A Hungria aprovou uma lei que proíbe a “promoção” da homossexualidade junto dos menores de 18 anos. O objetivo é impedir a “representação” da homossexualidade e da transexualidade em espaços público.
O diploma foi mesmo incluído num pacote legislativo mais abrangente que vem agravar as penalizações para o crime de pedofilia e impede, na prática, qualquer campanha de sensibilização para os direitos LGBT no espaço público, incluindo na escolas.
A decisão da Hungria foi encarada como mais uma provocação de Orbán dirigida às instituições europeias. Condenada de forma praticamente unânime, Ursula von der Leyen, presidente da Comissão Europeia, foi uma das mais vocais na rejeição do diploma.
“A homossexualidade é equiparada à pornografia. A legislação usa a proteção das crianças para discriminar pessoas por causa de sua orientação sexual. É uma vergonha”, disse ainda esta semana no Parlamento Europeu, em Estrasburgo.
Von der Leyen garantiu ainda que a Comissão Europeia usará todos os instrumentos à sua disposição para sancionar a Hungria se Orbán não recuar na aprovação da lei. No cenário-limite, tal pode significar o congelamento da transferência de fundos europeu para Budapeste.
“Se avançarmos com tudo o que é preciso avançar, não vejo como é que Orbán possa ficar no poder”
Resta saber, no entanto, se o processo terá resultados práticos. Em declarações ao Observador, Isabel Wiseller-Lima, eurodeputada do PPE eleita por Luxemburgo e relatora do projeto de resolução, não deixa margem para dúvidas: “Tem de haver resultados. Chegámos a um ponto em que não se pode aceitar que não existam resultados”.
“Não podemos começar a dizer ‘talvez’ ou um bocadinho quando se tratam dos direitos das pessoas, dos valores. Não há mais ou menos nesta questão”, sublinha.
Para a eurodeputada a saída da Hungria da União Europeia não é, de todo, um cenário “desejável”. “Estamos a falar contra as decisões do Governo húngaro; nunca contra os húngaros. Temos de pensar nas pessoas”, diz.

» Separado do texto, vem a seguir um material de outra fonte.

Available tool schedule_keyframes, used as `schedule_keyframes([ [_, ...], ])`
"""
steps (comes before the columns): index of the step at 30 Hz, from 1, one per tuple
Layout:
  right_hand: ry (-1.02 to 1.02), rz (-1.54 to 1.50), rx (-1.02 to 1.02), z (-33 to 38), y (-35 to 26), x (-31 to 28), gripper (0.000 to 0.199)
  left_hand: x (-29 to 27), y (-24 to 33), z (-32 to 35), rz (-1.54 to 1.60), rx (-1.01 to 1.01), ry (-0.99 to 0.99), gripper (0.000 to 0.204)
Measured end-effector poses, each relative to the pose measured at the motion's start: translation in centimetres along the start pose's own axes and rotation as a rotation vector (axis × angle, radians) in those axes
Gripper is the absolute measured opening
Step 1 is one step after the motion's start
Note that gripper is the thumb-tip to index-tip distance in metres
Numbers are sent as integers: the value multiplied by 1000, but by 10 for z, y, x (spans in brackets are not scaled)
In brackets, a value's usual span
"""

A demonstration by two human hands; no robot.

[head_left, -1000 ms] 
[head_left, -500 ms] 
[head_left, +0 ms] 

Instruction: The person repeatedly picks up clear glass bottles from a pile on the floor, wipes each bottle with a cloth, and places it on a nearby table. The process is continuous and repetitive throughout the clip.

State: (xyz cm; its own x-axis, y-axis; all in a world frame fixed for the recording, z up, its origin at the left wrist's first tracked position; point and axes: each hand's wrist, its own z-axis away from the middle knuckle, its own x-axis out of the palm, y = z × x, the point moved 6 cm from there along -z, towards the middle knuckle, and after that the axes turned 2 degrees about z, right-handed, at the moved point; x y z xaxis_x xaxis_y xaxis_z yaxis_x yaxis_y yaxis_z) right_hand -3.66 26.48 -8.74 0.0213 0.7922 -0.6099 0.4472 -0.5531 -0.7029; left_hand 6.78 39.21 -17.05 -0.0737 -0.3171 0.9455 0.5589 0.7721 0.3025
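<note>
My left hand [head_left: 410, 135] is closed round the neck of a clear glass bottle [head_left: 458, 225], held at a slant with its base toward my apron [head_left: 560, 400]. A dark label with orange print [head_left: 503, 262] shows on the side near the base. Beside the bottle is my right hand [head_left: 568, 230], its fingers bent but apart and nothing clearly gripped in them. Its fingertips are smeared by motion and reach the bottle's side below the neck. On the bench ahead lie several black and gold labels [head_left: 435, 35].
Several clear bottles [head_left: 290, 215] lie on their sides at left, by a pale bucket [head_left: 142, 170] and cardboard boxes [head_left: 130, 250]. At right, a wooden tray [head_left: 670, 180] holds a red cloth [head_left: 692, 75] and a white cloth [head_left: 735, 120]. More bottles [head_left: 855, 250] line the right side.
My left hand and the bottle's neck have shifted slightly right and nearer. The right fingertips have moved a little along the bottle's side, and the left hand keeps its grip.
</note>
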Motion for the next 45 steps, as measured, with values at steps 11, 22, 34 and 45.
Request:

Além da questão da defesa dos direitos humanos, outro dos pontos vertidos nesta resolução é a denúncia do mau uso do dinheiro comunitário, que tem, argumenta, servido para alimentar um regime profundamente corrupto. Na visão de Wiseller-Lima, se as instituições europeias atingirem Orbán onde dói mais — no bolso — fará implodir o regime.
“Se avançarmos com tudo o que é preciso avançar, não vejo como é que Orbán possa ficar no poder. Mudar a situação na Hungria é tocar nos fundos europeus”, remata.